EU Energy Ministers to discuss European Commission plan to cut gas usage
Sectors: oil and gas
Key Risks: inflation; energy shortages
In Belgium, on 26 July EU Energy Ministers are set to hold an emergency council in Brussels to discuss a European Commission proposal that would require member states to cut gas usage by 15 per cent. The Commission put forward the plan on 20 July as a way for the bloc to prepare for a possible shortage of Russian natural gas supplies during the winter months and as part of wider efforts for the bloc to wean itself off Russian gas supplies by 2027. The plan has triggered criticism from some EU member states which argue that a blanket 15 per cent reduction target would be unfair and that it fails to account for national specificities. Exemptions are expected at least for Spain, Portugal, island nations and the Baltic states. Other carve outs and concessions are likely.
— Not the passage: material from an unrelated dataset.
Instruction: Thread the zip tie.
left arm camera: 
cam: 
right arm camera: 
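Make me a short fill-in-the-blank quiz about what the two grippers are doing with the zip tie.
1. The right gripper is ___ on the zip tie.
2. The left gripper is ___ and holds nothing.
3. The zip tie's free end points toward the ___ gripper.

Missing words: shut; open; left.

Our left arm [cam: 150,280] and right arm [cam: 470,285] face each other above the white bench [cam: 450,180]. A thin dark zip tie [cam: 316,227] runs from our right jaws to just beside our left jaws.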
Libya’s militias clash in Tripoli and Misrata; controversial referendum held in Tunisia
Key Risks: political violence; civil unrest; political instability
In Libya, at least 16 people, including civilians, were killed and 52 others were injured in overnight clashes between the RADA Special Deterrence Force militia and the Tripoli Revoutionaries Brigade in Tripoli on 21-22 July. Additional clashes erupted near Misrata on 23 July between the Government of National Unity-aligned Joint Operations Force and the rival Government of National Stability-loyal Mahjub Brigade. The clashes registered the first civilian casualties since the October 2020 truce ended the country’s second civil war. Further violence is likely as tensions rise. Meanwhile, on 25 July voting began in Tunisia as part of a controversial referendum on President Kais Sa’id’s draft constitution set to expand his executive powers and further undermine parliament and the judiciary. The referendum is likely to pass amid low public enthusiasm and a boycott by major parties, further cementing Sa’id’s one-man rule.
Nigeria to address oil and gas insecurity issues to double LNG supply to EU
Sectors: all, oil and gas
Key Risks: supply chain risks; business and trade risks
In Nigeria, the oil and gas industry faces ongoing security issues which often materialise in mass thefts causing pipeline closures such as the Trans Niger pipeline, which authorities hope to reopen in August 2022. Only 5 per cent of all crude oil pumped through the Trans Niger pipeline between October 2021 and February 2022 was received by producers – the remaining 95 per cent was lost to illegal oil bunkering. The EU’s 23 July announcement to double their supply of LNG from Nigeria from 14 to 28 per cent furthers the bloc’s shift away from Russian gas in preparation for potential Russian supply cuts. Insecurity related to Nigeria’s oil and gas sector, specifically in the Niger Delta, is now more likely to be addressed by authorities incentivised by the EU’s decision.